Composited-Nested-Learning with Data Augmentation for Nested Named Entity Recognition

Xingming Liao,Nankai Lin,Haowen Li,Lianglun Cheng,Zhuowei Wang,Chong Chen
2024-06-19
Abstract:Nested Named Entity Recognition (NNER) focuses on addressing overlapped entity recognition. Compared to Flat Named Entity Recognition (FNER), annotated resources are scarce in the corpus for NNER. Data augmentation is an effective approach to address the insufficient annotated corpus. However, there is a significant lack of exploration in data augmentation methods for NNER. Due to the presence of nested entities in NNER, existing data augmentation methods cannot be directly applied to NNER tasks. Therefore, in this work, we focus on data augmentation for NNER and resort to more expressive structures, Composited-Nested-Label Classification (CNLC) in which constituents are combined by nested-word and nested-label, to model nested entities. The dataset is augmented using the Composited-Nested-Learning (CNL). In addition, we propose the Confidence Filtering Mechanism (CFM) for a more efficient selection of generated data. Experimental results demonstrate that this approach results in improvements in ACE2004 and ACE2005 and alleviates the impact of sample imbalance.
Computation and Language
What problem does this paper attempt to address?

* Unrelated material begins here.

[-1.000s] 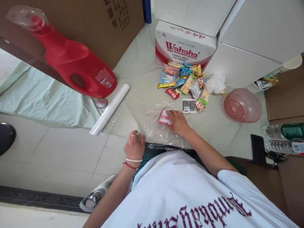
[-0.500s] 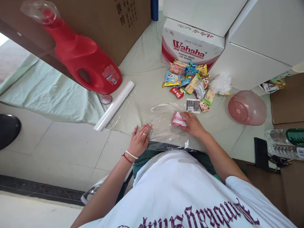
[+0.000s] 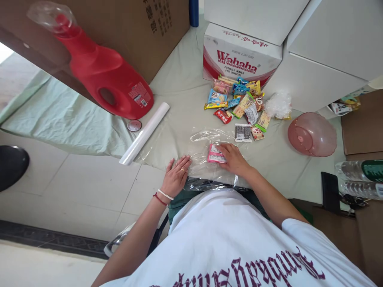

The paper focuses on the problem of Nested Named Entity Recognition (NNER), which is a more complex task compared to Flat Named Entity Recognition (FNER) because it involves identifying overlapping entities. One of the challenges faced by NNER is the lack of sufficient annotated data. To address this issue, the paper proposes the Composited-Nested-Learning (CNL) method, which combines data augmentation with a structure called Composited-Nested-Label Classification (CNLC) to better handle nested entities. CNLC allows a word to have multiple labels, thus overcoming the limitations of existing data augmentation techniques that cannot be directly applied to NNER. The paper also introduces a selection mechanism called Confidence Filtering Mechanism (CFM) to choose high-confidence samples from the generated data, aiming to improve the quality of data augmentation. Experimental results demonstrate that this approach improves model performance on the ACE2004 and ACE2005 datasets and mitigates the impact of sample imbalance. The main contributions of the paper are as follows: 1. Using CNLC to handle nested words and labels in NNER, addressing the NNER problem through data augmentation. 2. Proposing CFM to select high-confidence samples, enhancing the quality of augmented data. 3. Improving existing model performance and alleviating sample imbalance issues through the framework. 4. Releasing the augmented dataset as open-source for other researchers to use. Additionally, the paper discusses the limitations of existing data augmentation methods in NNER and compares them with other NER models, providing evidence of the effectiveness of the proposed approach.